Comme le rappelait récemment la juge Geneviève Marcotte (Bier c. Takefman), l’amitié et les affaires ne font pas toujours bon ménage! Excédé de ne pouvoir récupérer rapidement des avances de fonds, un investisseur avait lancé une campagne virtuelle de dénigrement contre ses débiteurs par l’envoi d’une multitude de courriels contenant insultes, accusations injustifiées et allégations d’adultère.

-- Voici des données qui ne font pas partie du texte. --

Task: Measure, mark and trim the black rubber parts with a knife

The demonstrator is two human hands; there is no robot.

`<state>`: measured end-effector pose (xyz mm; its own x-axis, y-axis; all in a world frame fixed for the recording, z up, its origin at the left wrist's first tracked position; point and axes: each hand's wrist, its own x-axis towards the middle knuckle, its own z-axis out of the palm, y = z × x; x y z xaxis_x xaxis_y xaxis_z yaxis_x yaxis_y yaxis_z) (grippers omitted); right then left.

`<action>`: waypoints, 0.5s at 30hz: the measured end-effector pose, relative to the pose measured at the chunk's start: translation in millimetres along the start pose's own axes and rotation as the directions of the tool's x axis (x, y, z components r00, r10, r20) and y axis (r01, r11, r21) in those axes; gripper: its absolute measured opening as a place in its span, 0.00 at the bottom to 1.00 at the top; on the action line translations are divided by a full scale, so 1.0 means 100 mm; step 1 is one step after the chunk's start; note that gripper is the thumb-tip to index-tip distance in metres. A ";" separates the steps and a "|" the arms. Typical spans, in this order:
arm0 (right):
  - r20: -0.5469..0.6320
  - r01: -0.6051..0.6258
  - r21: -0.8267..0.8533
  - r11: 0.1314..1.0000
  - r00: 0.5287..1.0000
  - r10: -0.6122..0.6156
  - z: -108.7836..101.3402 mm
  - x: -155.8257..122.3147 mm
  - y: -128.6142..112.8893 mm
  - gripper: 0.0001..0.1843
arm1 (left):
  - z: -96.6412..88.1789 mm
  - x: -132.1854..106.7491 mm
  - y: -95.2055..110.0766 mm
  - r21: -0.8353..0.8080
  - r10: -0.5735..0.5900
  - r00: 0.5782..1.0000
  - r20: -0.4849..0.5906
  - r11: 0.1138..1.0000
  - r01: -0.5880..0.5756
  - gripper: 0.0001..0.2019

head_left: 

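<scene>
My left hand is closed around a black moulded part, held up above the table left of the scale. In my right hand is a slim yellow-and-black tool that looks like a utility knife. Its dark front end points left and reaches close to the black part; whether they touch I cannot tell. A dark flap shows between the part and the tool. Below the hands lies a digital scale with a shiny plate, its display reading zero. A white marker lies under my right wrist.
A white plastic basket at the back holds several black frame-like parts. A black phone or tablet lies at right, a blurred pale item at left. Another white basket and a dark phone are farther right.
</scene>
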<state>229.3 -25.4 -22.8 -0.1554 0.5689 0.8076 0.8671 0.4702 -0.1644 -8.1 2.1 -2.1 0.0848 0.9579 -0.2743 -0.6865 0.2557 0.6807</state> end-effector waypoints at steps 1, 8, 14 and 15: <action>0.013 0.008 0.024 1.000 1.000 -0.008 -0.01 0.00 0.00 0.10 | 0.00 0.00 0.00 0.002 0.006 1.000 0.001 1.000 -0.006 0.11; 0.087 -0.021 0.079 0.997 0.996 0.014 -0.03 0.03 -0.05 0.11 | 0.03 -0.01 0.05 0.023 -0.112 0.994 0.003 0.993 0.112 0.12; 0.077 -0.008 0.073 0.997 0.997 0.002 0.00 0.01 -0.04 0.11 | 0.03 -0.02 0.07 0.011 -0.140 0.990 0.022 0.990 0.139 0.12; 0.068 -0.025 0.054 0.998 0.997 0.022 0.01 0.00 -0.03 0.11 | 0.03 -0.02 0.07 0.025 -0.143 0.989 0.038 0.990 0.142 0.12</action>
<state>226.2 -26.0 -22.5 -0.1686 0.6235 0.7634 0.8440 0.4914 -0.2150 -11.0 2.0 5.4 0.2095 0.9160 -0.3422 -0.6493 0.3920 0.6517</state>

Un comportement historique?

L’humain étant ce qu’il est, ce genre de comportement ne date pas d’hier. De 1917 à 1922, des centaines de lettres anonymes glissées dans des paniers d’emplettes ou laissées dans des endroits publics d’une petite ville de France avaient causé bien des émois. Ces lettres, qui dénonçaient l’infidélité des uns ou la mauvaise conduite des autres, étaient le fait d’un « corbeau », une amoureuse éconduite prise d’une rage revancharde…

De nouveaux supports

Près d’un siècle plus tard, la propagation de ragots et de rumeurs existe toujours, mais les supports ne sont plus tout à fait les mêmes. Le Web et toutes ses déclinaisons (courriels, blogue, forum de discussion et médias sociaux) offrent en effet une tribune exceptionnelle aux diffamateurs. Et les dommages peuvent être considérables, la technologie ayant décuplé l’auditoire de tels libelles. De récents cas rapportés en jurisprudence concernent notamment des propos diffamant un ancien employeur (Arpin c. Grenier), un bon nombre de politiciens (Prud’homme c. Rawdon (Municipalité de); Girard c. Desmeules; Ward c. Labelle; Bordeleau c. De Cotis) et même un professeur (Lukawecki c. Bayly). Le Web a toutefois le « mérite » de priver ses auteurs de leur anonymat (Lapierre c. Sormany)…

Des précautions à prendre

La mesure des réparations accordées à la victime de diffamation dépend notamment de la durée de la diffusion des commentaires diffamatoires, de la facilité à identifier la victime et de la fréquentation des sites où ils sont diffusés (Laforest c. Collins et National Bank of Canada c. Weir). Par ailleurs, les exploitants de portail Internet devraient se garder de laisser « traîner » des propos diffamatoires sur leur site (Canoë inc. c. Corriveau).

Notre investisseur colérique a ainsi été condamné à payer près de 100 000 $ à titre de dommages- intérêts. Quant à notre « corbeau », elle a écopé, en décembre 1922, d’un mois de prison avec sursis et de 200 francs d’amende. Quand même.